Told that Douglas was rejecting the request, Munson said he would talk to an attorney and might file a lawsuit against the county.

The Washington County Commissioners have said they could not release the information because of an agreement between the county and Howard.

Howard went on paid administrative leave in late March and left his job May 8. The county announced his retirement June 11. Howard's salary was $82,067.

Munson said he did not file the request until this week because he was waiting to see if the county would release the information, as he thinks it should.

While Munson is the first candidate to file a Maryland Public Information Act request for the information, commissioners Paul L. Swartz and William J. Wivell, who are seeking re-election, have said the information should be made public.

In August, Swartz said he might resign over the controversy, but he changed his mind the next day.

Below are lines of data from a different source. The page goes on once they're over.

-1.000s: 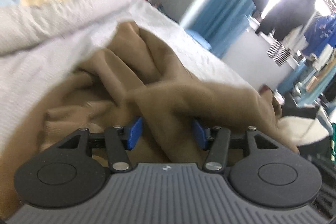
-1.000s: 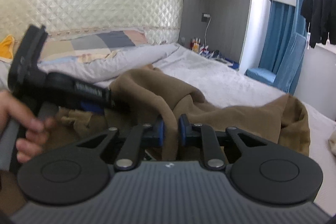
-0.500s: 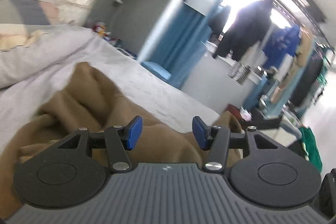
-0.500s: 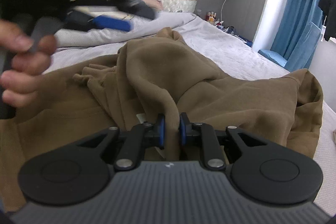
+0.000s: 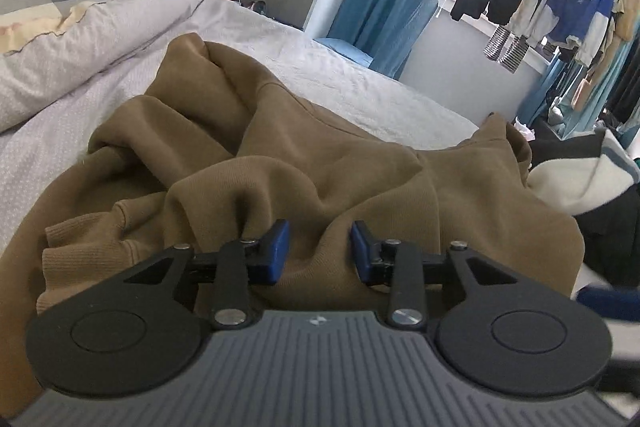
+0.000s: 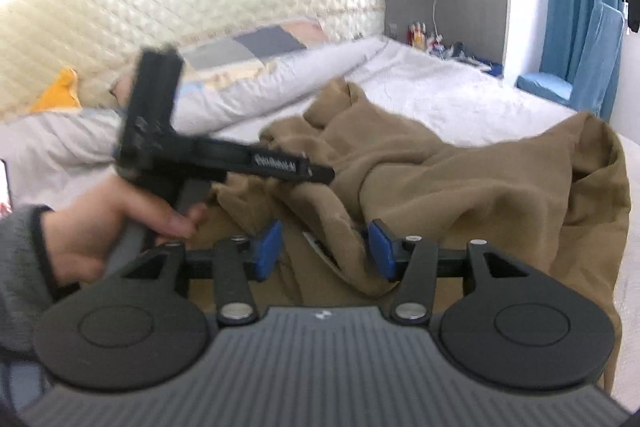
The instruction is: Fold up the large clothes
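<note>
Right wrist view has my right hand-held gripper (image 6: 324,247) with its jaws just opened off a ridge of the brown sweatshirt (image 6: 460,183). The cloth sits between the blue pads but isn't pinched. On the left wrist cam the left hand-held gripper (image 5: 319,247) has just been closing, about half open over a bunched fold, pads not clearly biting, so I'd say nothing's held. The sweatshirt is crumpled on the bed (image 5: 360,75), near its edge. My worry: the left one grabs several layers at once and drags the heap off the edge, or the two grippers bump since they're so close.
</note>
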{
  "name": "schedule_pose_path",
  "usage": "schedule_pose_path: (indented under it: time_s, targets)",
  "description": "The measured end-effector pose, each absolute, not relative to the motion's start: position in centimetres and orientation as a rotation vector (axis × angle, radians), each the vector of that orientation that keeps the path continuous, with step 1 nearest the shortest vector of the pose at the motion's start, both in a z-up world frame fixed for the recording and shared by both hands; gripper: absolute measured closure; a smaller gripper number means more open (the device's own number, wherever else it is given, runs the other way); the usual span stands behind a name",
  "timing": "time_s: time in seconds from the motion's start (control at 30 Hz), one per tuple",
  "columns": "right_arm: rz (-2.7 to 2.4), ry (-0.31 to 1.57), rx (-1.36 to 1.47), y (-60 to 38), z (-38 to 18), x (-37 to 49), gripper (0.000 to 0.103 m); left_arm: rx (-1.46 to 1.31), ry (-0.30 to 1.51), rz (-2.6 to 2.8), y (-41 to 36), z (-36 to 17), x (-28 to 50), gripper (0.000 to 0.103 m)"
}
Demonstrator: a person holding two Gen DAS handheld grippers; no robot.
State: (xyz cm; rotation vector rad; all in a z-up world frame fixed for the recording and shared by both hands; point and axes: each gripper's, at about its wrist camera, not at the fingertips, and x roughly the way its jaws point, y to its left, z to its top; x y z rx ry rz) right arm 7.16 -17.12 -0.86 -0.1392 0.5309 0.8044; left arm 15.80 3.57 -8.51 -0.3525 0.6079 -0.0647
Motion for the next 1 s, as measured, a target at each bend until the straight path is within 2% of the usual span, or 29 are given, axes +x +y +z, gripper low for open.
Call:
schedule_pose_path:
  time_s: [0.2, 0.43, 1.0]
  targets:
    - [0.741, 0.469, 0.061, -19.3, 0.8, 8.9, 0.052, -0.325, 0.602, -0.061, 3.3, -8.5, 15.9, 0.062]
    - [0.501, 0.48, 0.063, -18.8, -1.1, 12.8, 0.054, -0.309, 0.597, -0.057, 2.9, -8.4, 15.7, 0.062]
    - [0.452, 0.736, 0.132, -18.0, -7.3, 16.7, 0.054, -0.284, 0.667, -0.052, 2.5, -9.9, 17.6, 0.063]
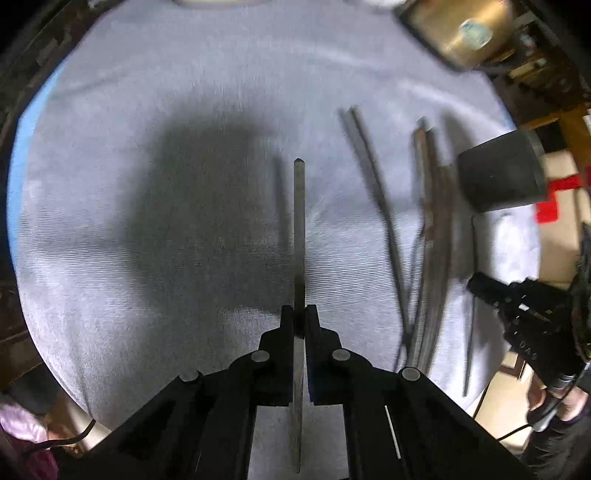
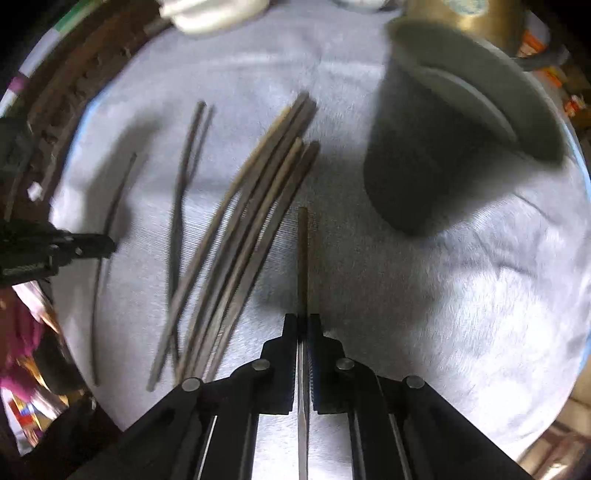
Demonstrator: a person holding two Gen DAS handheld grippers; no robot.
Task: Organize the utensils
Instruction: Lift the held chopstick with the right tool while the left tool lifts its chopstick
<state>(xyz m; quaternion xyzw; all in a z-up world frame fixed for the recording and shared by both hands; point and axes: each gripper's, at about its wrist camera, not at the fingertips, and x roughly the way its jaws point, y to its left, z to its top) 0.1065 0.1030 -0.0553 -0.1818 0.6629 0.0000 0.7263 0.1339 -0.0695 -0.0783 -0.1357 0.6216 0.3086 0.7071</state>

On Sept. 5, Wivell sued the county commissioners - including himself - asking that the county's financial agreement with Howard be released publicly.

Noting the rejections of The Herald-Mail Co.'s requests, Wivell asked a judge to order the release of the information.

In the county's response, filed Tuesday, Hagerstown attorney William McC. Schildt asks the court to dismiss Wivell's suit. Schildt argues that Wivell "lacks standing" as an aggrieved party because he hasn't filed his own Public Information Act request.

Wivell said Tuesday if a judge dismisses his suit on the grounds that he has no standing, he'd file his own Public Information Act request and start the process again.

On Wednesday, he said that might be a moot issue in light of Munson's request.

"There is no point in all of us doing it," Wivell said.

Swartz said that as a commissioner he has no problem with a citizen filing a public information request. But he said that as a candidate for office he questions the timing of Munson's request.

Munson denied that his request is related to the Nov. 5 election.